If I have a 2D array:

input[][] = { {"A", "B"}, {"C", "D"}, {"B", "A"}, {"C", "E"} }

I want an algorithm that returns

{("A", "B")} or {("B", "A")}

I know there's a solution using HashMap but I want to solve this without. It doesn't need to be the most efficient solution. I want to implement it in O(n log n) time so I don't want to use HashMap. I was thinking of sorting the input array and comparing the elements but I don't know how to implement it. Can anyone offer some help?

CodePudding user response:

Brute force

There’s the brute force approach: For each pair see if the reverse of it is also there. So when you have (A, B), see if you can find (B, A) (which in your example you can). When next you have (C, D), see if you can find (D, C) (this time you cannot). Use nested loops. In the outer loop iterate through the pairs. In the inner loop again iterate through the pairs. If the pair from the inner loop is the reverse of the one from the outer loop, print both pairs.

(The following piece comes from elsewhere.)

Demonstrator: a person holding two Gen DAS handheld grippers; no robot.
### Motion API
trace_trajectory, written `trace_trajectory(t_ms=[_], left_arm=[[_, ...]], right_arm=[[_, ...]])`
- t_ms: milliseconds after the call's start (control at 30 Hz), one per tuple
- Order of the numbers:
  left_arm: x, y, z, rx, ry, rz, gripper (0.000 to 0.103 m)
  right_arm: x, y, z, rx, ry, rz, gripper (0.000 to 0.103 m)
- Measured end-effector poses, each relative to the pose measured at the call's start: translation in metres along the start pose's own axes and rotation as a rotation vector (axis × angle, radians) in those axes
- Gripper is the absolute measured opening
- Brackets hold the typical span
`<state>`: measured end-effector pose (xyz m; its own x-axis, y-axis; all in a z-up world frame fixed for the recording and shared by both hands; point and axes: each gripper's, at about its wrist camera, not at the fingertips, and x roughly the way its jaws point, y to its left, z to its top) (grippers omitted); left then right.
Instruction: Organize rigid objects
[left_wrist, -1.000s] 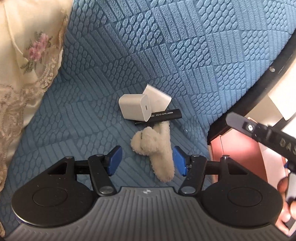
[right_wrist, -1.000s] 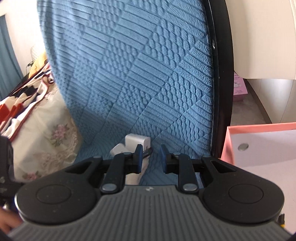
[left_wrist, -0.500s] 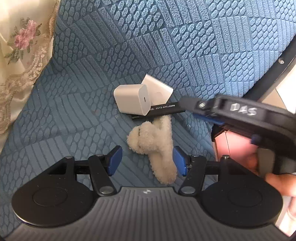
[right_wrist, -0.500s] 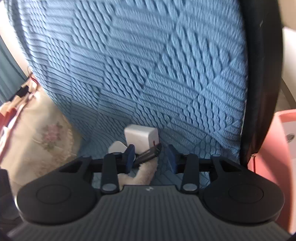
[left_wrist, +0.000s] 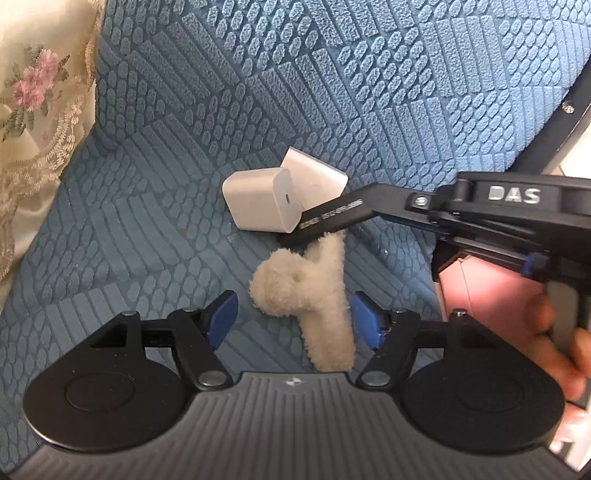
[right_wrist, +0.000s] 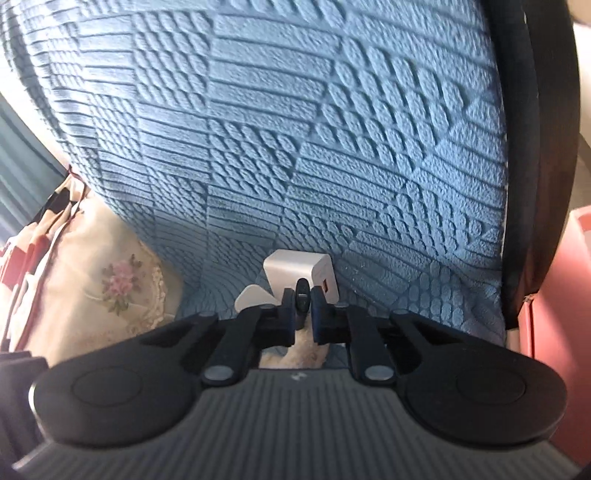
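Gripping the black stick (left_wrist: 332, 218) by its near end, the right claw (right_wrist: 303, 308) had just been closing and now sat pinched tight on it, the stick showing end-on between the blue pads in the right wrist view; the stick's far end still lay against the front white charger (left_wrist: 260, 201), with a second white charger (left_wrist: 314, 177) just behind that, all on the blue textured cushion (left_wrist: 369, 92); the left claw (left_wrist: 293, 321) hung with its jaws wide, having just been opening a little further, and straddled the fluffy cream clip (left_wrist: 314, 299) without pressing on it; a pink box (left_wrist: 491, 291) showed past the cushion's dark edge on the right, likely the place for the hard things, though that was only a guess; to do this step well, the stick probably wanted lifting straight up and clear before any sideways swing, so that its free end would not drag the charger along or catch the fluffy clip lying just under it; held so near one end, it could pivot in the pads, so a slow, level carry seemed wise; the left claw would do best keeping out of the right one's path.
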<state>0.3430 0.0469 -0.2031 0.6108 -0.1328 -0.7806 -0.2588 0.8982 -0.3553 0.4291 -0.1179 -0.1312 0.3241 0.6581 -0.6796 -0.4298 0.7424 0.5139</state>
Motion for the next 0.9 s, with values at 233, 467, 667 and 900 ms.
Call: trace_trajectory(t_ms=[233,467,667,900], left_arm=[[0.003,-0.007,0.001,0.071,-0.012,0.018,0.072],[0.010,-0.012,-0.001,0.103,-0.009,0.019,0.072],[0.013,-0.014,-0.003,0.104,0.020,0.033,0.038],[-0.004,-0.008,-0.006,0.063,0.020,0.003,0.020]], right_arm=[[-0.018,0.006,-0.001,-0.038,-0.020,-0.032,0.012],[-0.045,-0.005,0.002,-0.060,-0.052,-0.055,0.012],[-0.049,0.004,-0.006,-0.103,-0.009,-0.122,0.012],[-0.061,0.006,-0.019,-0.112,-0.014,-0.135,0.012]])
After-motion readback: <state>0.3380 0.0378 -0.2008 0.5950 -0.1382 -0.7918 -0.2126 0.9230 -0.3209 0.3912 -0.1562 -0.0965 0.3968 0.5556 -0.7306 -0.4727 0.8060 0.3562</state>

The approach has time complexity O(n ^ 2) (possibly obvious).

Happy coding.

More efficient: sort the pairs first

Sorting the pairs before you begin will allow you to use binary search for the reverse pair. Sort by first member, then by second member. In your example the sorted order will be

(A, B), (B, A), (C, D), (C, E)

Again iterate over the pairs. When you got (A, B), use binary search for finding (B, A). When you got (C, D), search for (D, C). I should come after (C, E) in the sorted order, and since there is nothing there, the pair cannot be found.

This latter approach should have time complexity O(n log n) provided that you use a good sorting algorithm.

CodePudding user response:

By HashSet

static String[] findSymmetricPairByHashSet(String[][] input) {
    record Entry(String a, String b) {}
    Set<Entry> set = new HashSet<>();
    for (String[] a : input) {
        Entry p = new Entry(a[1], a[0]);
        if (set.contains(p))
            return new String[] {p.a, p.b};
        set.add(new Entry(a[0], a[1]));
    }
    return null;
}

By TreeSet

static String[] findSymmetricPairByTreeSet(String[][] input) {
    Set<String[]> set = new TreeSet<>(Arrays::compare);
    for (String[] a : input) {
        if (set.contains(a))
            return a;
        set.add(new String[] {a[1], a[0]});
    }
    return null;
}

By Sort

static String[] findSymmetricPairBySort(String[][] input) {
    Arrays.sort(input, Arrays::compare);
    for (String[] a : input)
        if (Arrays.binarySearch(input, new String[] {a[1], a[0]},
            Arrays::compare) >= 0)
            return a;
    return null;
}

test:

public static void main(String[] args) throws IOException {
    String[][] input = {{"A", "B"}, {"C", "D"}, {"B", "A"}, {"C", "E"}};
    System.out.println(Arrays.toString(findSymmetricPairByHashSet(input)));
    System.out.println(Arrays.toString(findSymmetricPairByTreeSet(input)));
    System.out.println(Arrays.toString(findSymmetricPairBySort(input)));
}

output:

[A, B]
[B, A]
[A, B]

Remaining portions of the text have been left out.